Content starts

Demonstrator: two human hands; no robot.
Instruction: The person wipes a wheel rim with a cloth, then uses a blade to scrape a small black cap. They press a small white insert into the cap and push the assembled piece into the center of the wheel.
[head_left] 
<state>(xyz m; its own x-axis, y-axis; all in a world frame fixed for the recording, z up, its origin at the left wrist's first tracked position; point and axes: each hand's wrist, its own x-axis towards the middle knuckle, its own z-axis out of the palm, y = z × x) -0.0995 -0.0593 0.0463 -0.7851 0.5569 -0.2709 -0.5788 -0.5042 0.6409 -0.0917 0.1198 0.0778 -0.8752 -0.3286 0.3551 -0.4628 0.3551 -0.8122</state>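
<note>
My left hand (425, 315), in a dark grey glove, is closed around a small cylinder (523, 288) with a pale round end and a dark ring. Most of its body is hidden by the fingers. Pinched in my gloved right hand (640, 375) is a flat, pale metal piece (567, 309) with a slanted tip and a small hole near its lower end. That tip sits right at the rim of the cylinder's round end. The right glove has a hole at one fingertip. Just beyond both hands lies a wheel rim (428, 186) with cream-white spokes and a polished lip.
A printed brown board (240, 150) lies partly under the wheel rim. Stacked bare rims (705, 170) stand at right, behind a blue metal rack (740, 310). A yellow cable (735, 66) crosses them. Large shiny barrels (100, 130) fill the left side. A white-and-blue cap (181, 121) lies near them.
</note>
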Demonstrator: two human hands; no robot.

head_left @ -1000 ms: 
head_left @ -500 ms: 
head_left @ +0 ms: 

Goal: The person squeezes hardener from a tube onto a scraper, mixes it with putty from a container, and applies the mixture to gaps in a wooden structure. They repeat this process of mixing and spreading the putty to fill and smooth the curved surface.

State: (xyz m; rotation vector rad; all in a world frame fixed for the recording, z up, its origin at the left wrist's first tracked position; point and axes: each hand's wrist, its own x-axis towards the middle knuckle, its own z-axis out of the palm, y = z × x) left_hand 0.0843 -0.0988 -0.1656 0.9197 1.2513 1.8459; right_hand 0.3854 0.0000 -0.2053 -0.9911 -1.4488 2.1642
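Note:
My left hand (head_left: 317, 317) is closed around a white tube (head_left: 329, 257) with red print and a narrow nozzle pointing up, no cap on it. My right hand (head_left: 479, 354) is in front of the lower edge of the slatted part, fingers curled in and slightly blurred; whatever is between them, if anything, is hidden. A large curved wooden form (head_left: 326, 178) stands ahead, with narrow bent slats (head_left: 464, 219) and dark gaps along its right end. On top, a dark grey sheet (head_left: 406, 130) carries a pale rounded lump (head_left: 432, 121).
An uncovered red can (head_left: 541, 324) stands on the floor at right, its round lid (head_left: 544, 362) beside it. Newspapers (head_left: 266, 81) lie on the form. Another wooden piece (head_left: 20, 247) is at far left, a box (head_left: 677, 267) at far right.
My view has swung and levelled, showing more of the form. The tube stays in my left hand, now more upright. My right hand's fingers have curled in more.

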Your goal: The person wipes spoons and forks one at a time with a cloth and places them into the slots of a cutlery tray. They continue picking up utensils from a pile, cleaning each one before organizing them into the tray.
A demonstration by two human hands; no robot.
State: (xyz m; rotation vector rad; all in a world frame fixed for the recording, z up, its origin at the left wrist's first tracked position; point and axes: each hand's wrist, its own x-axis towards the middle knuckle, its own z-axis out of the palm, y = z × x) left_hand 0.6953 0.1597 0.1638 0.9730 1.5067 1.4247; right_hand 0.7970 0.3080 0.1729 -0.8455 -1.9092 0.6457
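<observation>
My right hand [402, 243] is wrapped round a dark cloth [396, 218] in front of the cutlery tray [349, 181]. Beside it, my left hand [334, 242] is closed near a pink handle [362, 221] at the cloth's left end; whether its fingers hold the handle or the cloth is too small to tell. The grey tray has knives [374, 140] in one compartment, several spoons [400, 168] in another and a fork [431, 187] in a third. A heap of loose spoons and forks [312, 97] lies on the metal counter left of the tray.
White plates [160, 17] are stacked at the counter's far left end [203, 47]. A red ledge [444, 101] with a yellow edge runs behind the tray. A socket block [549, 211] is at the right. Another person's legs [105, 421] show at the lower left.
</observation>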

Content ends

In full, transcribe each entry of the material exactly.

Demonstrator: two human hands; no robot.
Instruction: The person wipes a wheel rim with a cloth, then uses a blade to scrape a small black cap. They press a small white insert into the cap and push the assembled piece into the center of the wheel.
[head_left] 
<state>(xyz m; its own x-axis, y-axis; all in a world frame fixed for the recording, z up, its origin at the left wrist's first tracked position; point and axes: each hand's wrist, its own x-axis towards the middle knuckle, its own z-axis out of the palm, y = z × x) -0.0995 -0.0593 0.0463 -0.7851 0.5569 -0.2709 -0.5788 -0.5042 0.6409 -0.0917 0.1198 0.0778 -0.8752 -0.3286 0.3551 -0.4628 0.3551 -0.8122</state>
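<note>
My left hand (425, 315), in a dark grey glove, is closed around a small cylinder (523, 288) with a pale round end and a dark ring. Most of its body is hidden by the fingers. Pinched in my gloved right hand (640, 375) is a flat, pale metal piece (567, 309) with a slanted tip and a small hole near its lower end. That tip sits right at the rim of the cylinder's round end. The right glove has a hole at one fingertip. Just beyond both hands lies a wheel rim (428, 186) with cream-white spokes and a polished lip.
A printed brown board (240, 150) lies partly under the wheel rim. Stacked bare rims (705, 170) stand at right, behind a blue metal rack (740, 310). A yellow cable (735, 66) crosses them. Large shiny barrels (100, 130) fill the left side. A white-and-blue cap (181, 121) lies near them.
</note>
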Demonstrator: two human hands; no robot.

head_left @ -1000 ms: 
head_left @ -500 ms: 
head_left @ +0 ms: 

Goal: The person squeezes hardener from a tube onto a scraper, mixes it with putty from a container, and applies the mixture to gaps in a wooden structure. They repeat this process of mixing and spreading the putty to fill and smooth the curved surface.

State: (xyz m; rotation vector rad; all in a world frame fixed for the recording, z up, its origin at the left wrist's first tracked position; point and axes: each hand's wrist, its own x-axis towards the middle knuckle, its own z-axis out of the palm, y = z × x) left_hand 0.0843 -0.0988 -0.1656 0.9197 1.2513 1.8459; right_hand 0.3854 0.0000 -0.2053 -0.9911 -1.4488 2.1642
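Note:
My left hand (head_left: 317, 317) is closed around a white tube (head_left: 329, 257) with red print and a narrow nozzle pointing up, no cap on it. My right hand (head_left: 479, 354) is in front of the lower edge of the slatted part, fingers curled in and slightly blurred; whatever is between them, if anything, is hidden. A large curved wooden form (head_left: 326, 178) stands ahead, with narrow bent slats (head_left: 464, 219) and dark gaps along its right end. On top, a dark grey sheet (head_left: 406, 130) carries a pale rounded lump (head_left: 432, 121).
An uncovered red can (head_left: 541, 324) stands on the floor at right, its round lid (head_left: 544, 362) beside it. Newspapers (head_left: 266, 81) lie on the form. Another wooden piece (head_left: 20, 247) is at far left, a box (head_left: 677, 267) at far right.
My view has swung and levelled, showing more of the form. The tube stays in my left hand, now more upright. My right hand's fingers have curled in more.
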
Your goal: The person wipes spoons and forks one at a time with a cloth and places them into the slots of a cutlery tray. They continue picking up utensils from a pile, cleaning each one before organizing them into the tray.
A demonstration by two human hands; no robot.
State: (xyz m; rotation vector rad; all in a world frame fixed for the recording, z up, its origin at the left wrist's first tracked position; point and axes: each hand's wrist, its own x-axis towards the middle knuckle, its own z-axis out of the palm, y = z × x) left_hand 0.6953 0.1597 0.1638 0.9730 1.5067 1.4247; right_hand 0.7970 0.3080 0.1729 -0.8455 -1.9092 0.6457
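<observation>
My right hand [402, 243] is wrapped round a dark cloth [396, 218] in front of the cutlery tray [349, 181]. Beside it, my left hand [334, 242] is closed near a pink handle [362, 221] at the cloth's left end; whether its fingers hold the handle or the cloth is too small to tell. The grey tray has knives [374, 140] in one compartment, several spoons [400, 168] in another and a fork [431, 187] in a third. A heap of loose spoons and forks [312, 97] lies on the metal counter left of the tray.
White plates [160, 17] are stacked at the counter's far left end [203, 47]. A red ledge [444, 101] with a yellow edge runs behind the tray. A socket block [549, 211] is at the right. Another person's legs [105, 421] show at the lower left.
</observation>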

Nothing further remains in this exercise.